How long can coronaviruses survive in a freezer? Up to two years, warns expert
The COVID-19 coronavirus could last up to two years at below freezing temperatures if it is similar to coronaviruses from the same family, according to a medical expert from the Cleveland Clinic Abu Dhabi.
COVID-19 is the latest member of the coronavirus family of viruses to emerge globally, sweeping the world in a pandemic which has killed over 8,100 people. Although the latest coronavirus is still new, and therefore there is a lot unknown about it, health officials have warned that it is spread both via human-to-human contact and via surfaces.
While some have voiced hope that extreme temperatures may help kill off the virus, one expert warned that the rest of the coronavirus family has the ability to withstand freezing temperatures – and the new form could be equally persistent.
“Research into similar coronavirus strains has shown that, in general, coronaviruses are stable in freezing temperatures and have been shown to survive for up to two years at -20 degrees Celsius,” explained Dr. Mohamad Mooty, Department Chair, Infectious Diseases, Medical Subspecialty Institute, at Cleveland Clinic Abu Dhabi.

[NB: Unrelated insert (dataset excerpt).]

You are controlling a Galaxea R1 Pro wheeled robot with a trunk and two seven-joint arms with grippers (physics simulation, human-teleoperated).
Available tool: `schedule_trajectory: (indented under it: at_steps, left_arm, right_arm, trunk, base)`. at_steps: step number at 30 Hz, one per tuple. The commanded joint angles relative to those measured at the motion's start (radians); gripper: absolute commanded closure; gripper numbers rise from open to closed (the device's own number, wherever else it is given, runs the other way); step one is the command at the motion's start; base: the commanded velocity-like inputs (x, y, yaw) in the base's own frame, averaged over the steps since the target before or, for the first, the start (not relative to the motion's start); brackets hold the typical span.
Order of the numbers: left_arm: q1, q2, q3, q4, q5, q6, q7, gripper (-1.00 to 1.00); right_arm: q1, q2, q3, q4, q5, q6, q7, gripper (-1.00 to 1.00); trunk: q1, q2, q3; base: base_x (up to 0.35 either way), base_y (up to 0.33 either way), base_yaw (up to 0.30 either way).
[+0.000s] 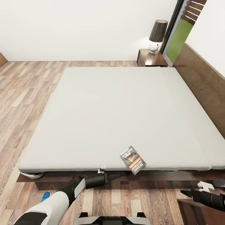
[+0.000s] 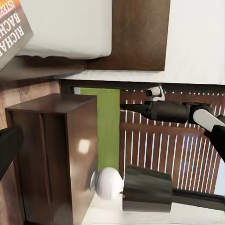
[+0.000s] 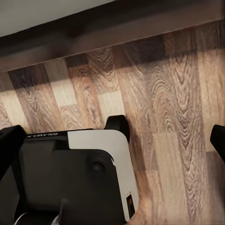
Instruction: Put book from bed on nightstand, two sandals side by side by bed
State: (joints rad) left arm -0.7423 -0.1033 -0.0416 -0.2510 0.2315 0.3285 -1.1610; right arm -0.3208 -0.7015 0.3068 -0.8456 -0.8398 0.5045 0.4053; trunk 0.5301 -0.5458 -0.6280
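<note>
Even, bright, diffuse light; the mattress (image 1: 118, 115) reads flat pale grey. A soft dark shadow runs under the bed's 6 o'clock edge onto the floor (image 1: 140, 197). The nightstand (image 2: 51, 154) side carries a glossy highlight. Wrist-view edges look slightly soft, perhaps from upscaling.

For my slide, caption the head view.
Book at the mattress's near edge; left gripper below; lamp on far nightstand.

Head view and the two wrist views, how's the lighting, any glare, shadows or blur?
Head view: even, soft light on the mattress, sharp throughout; a dark shadow band runs under the bed's near edge. Left wrist view: a small glossy highlight on the nightstand, and the book is cropped at the edge. Right wrist view: floor grain slightly soft, shaded near the bed frame.
</note>
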Motion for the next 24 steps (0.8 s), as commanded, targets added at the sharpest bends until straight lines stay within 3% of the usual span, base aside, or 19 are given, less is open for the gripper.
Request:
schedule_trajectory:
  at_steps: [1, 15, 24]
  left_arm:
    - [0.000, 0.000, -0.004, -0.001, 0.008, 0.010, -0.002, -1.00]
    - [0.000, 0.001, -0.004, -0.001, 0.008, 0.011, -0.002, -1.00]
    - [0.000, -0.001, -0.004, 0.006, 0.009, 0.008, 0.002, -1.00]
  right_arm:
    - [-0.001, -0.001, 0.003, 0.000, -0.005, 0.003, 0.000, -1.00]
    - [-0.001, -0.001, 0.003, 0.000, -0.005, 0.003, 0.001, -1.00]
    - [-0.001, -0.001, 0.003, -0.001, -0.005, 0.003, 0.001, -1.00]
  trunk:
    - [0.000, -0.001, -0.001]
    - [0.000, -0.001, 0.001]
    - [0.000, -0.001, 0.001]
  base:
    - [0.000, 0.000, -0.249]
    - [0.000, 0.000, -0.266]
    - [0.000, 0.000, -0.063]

Given that studies on SARS-CoV and MERS-CoV, two recent coronavirus outbreaks, showed that viruses could survive for up to 72 hours at the average temperature of a fridge (4 degrees Celsius), Dr. Mooty said, “It is safe for us to assume that the virus responsible for COVID-19 might be similarly persistent.”

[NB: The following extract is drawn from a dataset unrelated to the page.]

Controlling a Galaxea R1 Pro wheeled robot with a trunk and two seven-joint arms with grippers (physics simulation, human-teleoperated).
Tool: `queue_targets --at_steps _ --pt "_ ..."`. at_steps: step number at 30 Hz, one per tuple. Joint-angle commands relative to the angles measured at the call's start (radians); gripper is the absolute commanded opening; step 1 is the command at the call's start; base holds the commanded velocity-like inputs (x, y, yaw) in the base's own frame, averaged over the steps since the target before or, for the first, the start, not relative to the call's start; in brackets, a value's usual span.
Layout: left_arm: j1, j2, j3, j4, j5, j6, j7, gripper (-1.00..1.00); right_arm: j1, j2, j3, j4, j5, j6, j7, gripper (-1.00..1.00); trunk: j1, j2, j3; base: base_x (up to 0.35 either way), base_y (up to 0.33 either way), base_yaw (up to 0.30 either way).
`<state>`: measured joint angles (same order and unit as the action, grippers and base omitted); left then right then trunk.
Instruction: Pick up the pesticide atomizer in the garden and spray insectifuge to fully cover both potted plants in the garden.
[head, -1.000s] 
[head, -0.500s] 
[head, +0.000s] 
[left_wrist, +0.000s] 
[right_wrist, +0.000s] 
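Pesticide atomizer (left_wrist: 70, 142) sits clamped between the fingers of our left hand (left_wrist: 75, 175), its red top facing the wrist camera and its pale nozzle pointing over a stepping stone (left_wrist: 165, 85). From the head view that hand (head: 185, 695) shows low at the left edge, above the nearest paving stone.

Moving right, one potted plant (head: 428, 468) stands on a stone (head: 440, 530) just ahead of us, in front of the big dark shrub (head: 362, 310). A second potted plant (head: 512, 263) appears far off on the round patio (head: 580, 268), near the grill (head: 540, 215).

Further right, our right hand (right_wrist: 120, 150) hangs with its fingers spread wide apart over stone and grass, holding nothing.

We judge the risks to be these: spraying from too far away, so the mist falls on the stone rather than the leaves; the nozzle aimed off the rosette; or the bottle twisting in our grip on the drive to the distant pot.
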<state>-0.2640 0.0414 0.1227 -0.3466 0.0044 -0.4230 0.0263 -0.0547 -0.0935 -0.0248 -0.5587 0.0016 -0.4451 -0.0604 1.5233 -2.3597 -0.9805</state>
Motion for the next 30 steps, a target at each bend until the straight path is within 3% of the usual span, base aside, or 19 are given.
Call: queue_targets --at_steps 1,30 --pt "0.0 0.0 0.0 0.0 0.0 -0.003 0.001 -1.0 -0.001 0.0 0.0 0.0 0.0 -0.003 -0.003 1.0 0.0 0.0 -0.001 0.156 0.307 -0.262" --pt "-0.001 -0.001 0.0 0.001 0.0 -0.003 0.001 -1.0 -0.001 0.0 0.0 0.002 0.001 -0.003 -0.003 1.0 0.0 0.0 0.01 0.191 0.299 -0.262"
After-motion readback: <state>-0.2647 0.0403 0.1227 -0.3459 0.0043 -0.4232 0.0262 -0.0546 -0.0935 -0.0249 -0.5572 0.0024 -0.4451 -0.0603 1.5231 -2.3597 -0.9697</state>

If the new coronavirus is as persistent as its predecessors, it could survive on surfaces in freezers long after authorities aim to have suppressed the pandemic – living on food packaging in a freezer, for example.
“While we do not know the specifics of how long this virus can survive on surfaces, it is best to be safe and act as though it is able to survive on surfaces in freezing temperatures for anywhere from a couple of days to a couple of years,” said Dr. Mooty.
Good hygiene, social distancing key to protection
However, health authorities continue to focus on maintaining good hygiene and avoiding human-to-human contact through social distancing and isolation as the main means of preventing the spread of COVID-19.
“With that said, there is no undue cause for concern,” said Dr. Mooty.
“There is no evidence to suggest that COVID-19 is passed on through food. By practicing regular hand hygiene, people can minimize their risk of contracting the virus from surfaces such as door handles, elevator buttons and frozen food boxes,” he added.
“People are significantly more likely to be exposed to COVID-19 by coming into close contact with infected people. By avoiding crowded areas, practicing social distancing and regular handwashing, I am confident that people can protect themselves from infection.”